In stark contrast to this scenario: enter the Millennial.  This is our food generation, raised and praised for their knowledge and love of food.  They feed off of each other’s adventurous spirits whether they’re cooking at home, buying groceries or eating out.  Watching them sample the many flavors and colors on their friend’s trays makes you want to join the party.  Immediately following the meal, after one last glance at their phones, they get up in perfect unison and approach the bins.  The questions begin, “comingled recycling?” “plastic wrap?” “what about this rubber band?”.  A few items successfully land in the right bins, but inevitably, after a subtle glance over the shoulder, it’s a quick toss into landfill with “items you are unsure of”.  This generation wants to save the Earth, indeed.  But can it be, perhaps, a little less time intensive?  Or maybe just a little easier – a better system?  And, by the way, let’s ask them to solve the challenge for us.  We know they’ll come up with something smart, but I’ll bet it will be fun as well.

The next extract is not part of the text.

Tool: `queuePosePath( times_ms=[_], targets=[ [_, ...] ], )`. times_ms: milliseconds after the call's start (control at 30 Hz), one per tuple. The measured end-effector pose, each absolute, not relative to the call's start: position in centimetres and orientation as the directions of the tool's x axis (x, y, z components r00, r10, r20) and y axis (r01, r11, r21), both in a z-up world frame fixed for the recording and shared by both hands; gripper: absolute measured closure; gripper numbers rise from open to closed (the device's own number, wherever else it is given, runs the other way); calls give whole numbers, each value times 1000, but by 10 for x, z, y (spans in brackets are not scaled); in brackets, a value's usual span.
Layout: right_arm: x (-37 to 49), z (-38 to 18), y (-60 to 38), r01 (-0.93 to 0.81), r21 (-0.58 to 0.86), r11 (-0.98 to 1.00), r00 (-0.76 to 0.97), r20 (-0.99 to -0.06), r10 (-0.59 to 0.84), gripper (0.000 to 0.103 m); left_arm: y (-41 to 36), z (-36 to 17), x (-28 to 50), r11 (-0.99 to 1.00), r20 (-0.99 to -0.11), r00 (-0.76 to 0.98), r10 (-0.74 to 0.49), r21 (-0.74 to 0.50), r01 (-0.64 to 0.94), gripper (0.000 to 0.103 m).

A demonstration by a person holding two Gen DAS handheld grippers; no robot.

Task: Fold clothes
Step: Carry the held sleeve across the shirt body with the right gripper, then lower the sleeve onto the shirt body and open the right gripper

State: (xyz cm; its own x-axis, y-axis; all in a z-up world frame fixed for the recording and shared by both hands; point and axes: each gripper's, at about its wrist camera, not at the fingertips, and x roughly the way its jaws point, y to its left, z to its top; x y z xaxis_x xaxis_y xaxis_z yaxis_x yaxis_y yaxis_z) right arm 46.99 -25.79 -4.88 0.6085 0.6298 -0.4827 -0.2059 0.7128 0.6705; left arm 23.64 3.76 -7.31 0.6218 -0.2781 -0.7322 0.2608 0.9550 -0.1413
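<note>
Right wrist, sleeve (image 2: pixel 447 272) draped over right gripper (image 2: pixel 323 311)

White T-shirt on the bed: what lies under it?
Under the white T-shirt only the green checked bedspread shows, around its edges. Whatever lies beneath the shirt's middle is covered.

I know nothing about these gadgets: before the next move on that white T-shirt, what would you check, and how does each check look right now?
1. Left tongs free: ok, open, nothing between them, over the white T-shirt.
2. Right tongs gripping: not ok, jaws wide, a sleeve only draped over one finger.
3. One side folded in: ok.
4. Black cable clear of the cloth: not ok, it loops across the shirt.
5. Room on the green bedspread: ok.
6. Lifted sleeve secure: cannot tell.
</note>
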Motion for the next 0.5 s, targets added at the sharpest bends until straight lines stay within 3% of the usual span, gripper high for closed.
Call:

We can understand what motivates people to do the things they do by understanding the values that drive them every day.   I use Whole Foods as a great example here, not only because of the behaviors around the bins, but because this is a store that feeds into the values of a diverse group of people.  Their newest campaign, “Values Matter” beautifully proclaims the value of values – those core drivers of behavior.  If we understand human values we will not only be able to recognize them in action and understand people better, but it will enable us to truly connect and personalize any experience.  As brands move toward becoming more human, an understanding of who people are as humans versus consumers is a solid base upon which to build a relationship.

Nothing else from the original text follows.